Gamba (Lumbu: N´gamb) is a small town in Gabon lying on the southern bay of the Ndogo Lagoon.

==History==
Historically, the area was populated by gatherer-hunter-fishermen autochthons scattered in small villages around the Ndogo Lagoon and the Yenzi Lake.

With the discovery in 1967 of a major oil field by Shell in the area, the town boomed and immigration of workers from various other parts of the country resulted in the population today of over 10000 people. Though production from the Gamba field is now only a fraction of what it once was, Gamba remains an important and strategic oil hub, being one of only two oil terminals in Gabon (the other one being Cape Lopez).

==Population==
Most people live in the heart of the town, divided into five blocks called "Plaines", while most senior Shell staff live in Yenzi, half a dozen miles away from the heart of the city near the Gamba Airport and the oil terminal.

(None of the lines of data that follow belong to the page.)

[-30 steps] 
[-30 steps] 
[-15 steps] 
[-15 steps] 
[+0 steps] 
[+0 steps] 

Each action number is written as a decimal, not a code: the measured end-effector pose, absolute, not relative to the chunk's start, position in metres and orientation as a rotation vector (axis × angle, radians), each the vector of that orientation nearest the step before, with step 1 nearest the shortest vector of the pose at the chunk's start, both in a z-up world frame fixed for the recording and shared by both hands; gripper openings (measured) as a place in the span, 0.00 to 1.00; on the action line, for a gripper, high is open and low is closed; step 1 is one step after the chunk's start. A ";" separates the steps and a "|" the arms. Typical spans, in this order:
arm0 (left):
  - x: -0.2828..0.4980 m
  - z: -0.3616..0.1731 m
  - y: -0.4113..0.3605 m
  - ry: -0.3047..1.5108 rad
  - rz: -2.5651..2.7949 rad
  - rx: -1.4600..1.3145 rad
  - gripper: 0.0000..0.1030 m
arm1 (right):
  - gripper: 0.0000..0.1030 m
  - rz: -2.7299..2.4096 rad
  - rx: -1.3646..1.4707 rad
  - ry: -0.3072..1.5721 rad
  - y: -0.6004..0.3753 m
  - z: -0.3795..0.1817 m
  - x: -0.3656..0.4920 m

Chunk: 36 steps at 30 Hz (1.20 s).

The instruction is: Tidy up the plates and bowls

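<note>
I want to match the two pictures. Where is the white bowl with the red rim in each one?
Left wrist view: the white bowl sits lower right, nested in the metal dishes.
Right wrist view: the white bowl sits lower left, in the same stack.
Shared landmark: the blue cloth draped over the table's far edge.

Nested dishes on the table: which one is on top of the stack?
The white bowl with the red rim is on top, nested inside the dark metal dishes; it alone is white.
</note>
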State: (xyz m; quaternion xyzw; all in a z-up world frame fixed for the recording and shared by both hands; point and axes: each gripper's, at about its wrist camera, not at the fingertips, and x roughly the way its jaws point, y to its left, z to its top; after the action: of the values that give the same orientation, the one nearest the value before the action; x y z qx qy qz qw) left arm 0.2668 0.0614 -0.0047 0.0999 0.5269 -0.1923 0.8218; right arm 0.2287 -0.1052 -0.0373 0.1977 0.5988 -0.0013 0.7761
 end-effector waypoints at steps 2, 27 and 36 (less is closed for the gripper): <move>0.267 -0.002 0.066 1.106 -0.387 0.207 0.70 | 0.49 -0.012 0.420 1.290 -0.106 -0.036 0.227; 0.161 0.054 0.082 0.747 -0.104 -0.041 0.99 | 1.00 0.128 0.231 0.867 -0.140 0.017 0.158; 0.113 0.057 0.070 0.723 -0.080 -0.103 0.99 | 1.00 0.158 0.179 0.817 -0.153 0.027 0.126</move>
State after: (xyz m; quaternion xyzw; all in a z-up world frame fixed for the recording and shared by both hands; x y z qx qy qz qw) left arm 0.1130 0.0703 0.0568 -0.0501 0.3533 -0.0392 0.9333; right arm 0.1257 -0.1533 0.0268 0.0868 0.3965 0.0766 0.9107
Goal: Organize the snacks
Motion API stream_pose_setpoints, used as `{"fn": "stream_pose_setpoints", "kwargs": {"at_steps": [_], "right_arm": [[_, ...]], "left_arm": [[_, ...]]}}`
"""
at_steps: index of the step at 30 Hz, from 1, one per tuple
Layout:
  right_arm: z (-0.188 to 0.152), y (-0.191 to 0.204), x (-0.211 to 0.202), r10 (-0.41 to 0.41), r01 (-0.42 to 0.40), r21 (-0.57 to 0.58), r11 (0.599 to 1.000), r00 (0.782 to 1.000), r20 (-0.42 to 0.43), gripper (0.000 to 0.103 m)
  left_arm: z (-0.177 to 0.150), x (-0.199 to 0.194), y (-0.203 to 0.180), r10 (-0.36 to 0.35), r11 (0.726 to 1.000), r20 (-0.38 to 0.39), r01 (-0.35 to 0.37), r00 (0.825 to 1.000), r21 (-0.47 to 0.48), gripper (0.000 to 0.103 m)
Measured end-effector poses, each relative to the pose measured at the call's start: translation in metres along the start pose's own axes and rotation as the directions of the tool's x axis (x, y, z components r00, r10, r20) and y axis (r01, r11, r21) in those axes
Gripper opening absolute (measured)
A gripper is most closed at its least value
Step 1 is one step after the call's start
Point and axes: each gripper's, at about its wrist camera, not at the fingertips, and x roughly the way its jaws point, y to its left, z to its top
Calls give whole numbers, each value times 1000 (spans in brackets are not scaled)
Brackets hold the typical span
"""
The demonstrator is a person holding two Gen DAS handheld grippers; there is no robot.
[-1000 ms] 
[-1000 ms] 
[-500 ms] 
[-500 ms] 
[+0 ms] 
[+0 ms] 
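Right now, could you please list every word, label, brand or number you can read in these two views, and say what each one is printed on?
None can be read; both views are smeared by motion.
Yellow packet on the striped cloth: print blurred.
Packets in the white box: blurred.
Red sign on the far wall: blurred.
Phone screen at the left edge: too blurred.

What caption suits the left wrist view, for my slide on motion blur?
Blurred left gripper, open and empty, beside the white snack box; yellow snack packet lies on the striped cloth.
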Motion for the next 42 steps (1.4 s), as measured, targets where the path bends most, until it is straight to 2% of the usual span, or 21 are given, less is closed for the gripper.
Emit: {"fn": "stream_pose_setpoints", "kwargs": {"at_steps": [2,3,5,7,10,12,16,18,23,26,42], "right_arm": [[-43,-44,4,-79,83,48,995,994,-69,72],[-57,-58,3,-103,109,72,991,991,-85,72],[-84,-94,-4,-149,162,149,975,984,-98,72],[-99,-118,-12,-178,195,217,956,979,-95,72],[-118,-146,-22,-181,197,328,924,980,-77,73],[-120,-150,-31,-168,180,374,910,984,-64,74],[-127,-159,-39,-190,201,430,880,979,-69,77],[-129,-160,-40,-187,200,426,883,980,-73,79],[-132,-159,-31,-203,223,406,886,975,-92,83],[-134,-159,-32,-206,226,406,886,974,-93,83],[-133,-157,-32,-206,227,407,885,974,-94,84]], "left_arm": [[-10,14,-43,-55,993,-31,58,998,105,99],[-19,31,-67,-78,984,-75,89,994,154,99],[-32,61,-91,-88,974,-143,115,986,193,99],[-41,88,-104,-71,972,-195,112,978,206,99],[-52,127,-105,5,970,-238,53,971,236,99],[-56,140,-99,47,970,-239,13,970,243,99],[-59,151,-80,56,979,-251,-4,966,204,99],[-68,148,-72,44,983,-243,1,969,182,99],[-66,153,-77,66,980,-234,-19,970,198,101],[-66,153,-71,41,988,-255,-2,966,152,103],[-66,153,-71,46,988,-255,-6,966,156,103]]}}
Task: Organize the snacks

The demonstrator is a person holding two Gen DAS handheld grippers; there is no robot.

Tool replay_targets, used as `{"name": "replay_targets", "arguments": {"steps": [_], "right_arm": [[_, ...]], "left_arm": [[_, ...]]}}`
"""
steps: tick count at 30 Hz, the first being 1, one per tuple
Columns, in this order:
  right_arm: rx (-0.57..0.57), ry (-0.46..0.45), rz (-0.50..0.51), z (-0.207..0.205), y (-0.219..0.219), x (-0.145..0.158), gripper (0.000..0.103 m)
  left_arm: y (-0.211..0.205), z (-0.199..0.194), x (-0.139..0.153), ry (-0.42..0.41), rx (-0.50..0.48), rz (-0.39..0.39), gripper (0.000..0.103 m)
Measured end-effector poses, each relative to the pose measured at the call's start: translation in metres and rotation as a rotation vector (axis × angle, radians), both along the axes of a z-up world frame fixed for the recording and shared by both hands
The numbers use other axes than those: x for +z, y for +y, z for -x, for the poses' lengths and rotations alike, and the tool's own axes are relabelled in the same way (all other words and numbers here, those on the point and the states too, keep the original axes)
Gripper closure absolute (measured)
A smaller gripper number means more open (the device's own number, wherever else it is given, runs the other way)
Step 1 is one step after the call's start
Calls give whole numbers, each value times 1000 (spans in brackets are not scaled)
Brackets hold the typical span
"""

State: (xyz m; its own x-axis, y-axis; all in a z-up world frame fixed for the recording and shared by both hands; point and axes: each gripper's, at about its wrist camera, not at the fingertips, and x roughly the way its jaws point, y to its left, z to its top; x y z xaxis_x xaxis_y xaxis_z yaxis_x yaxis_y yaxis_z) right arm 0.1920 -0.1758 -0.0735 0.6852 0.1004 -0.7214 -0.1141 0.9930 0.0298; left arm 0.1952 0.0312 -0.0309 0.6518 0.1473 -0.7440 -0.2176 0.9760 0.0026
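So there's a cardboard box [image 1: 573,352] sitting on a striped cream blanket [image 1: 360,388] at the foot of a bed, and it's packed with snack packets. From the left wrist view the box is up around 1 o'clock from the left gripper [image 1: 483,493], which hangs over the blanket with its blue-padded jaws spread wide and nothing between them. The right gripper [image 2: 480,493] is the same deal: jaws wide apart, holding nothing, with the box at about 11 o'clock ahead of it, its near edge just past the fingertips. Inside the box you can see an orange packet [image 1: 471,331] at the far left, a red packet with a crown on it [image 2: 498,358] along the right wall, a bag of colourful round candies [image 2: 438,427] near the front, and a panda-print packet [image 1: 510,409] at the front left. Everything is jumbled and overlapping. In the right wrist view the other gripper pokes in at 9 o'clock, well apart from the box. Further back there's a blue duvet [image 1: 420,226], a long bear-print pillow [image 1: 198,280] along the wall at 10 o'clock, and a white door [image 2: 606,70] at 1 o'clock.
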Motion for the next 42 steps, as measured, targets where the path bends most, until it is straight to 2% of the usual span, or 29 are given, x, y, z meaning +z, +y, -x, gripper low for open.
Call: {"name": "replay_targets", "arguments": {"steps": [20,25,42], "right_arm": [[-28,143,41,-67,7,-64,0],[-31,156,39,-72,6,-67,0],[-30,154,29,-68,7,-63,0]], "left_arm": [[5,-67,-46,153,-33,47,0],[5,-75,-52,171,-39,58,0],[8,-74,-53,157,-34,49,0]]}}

The Balumbu people are known to be the autochthons of the region, even though the Punu and Fang people are now possibly the majority ethnic groups present.

==Etymology==
The name Gamba stands for fog in Vili, probably because of the foggy weather during the dry season.

==Economy==
Gamba attracts many tourists from all over the world because of its remarkable biodiversity, and the proximity of Sette Cama and the Loango National Park. As a result of all that activity, life in Gamba is very expensive, and the ongoing economic crisis makes things more difficult for residents.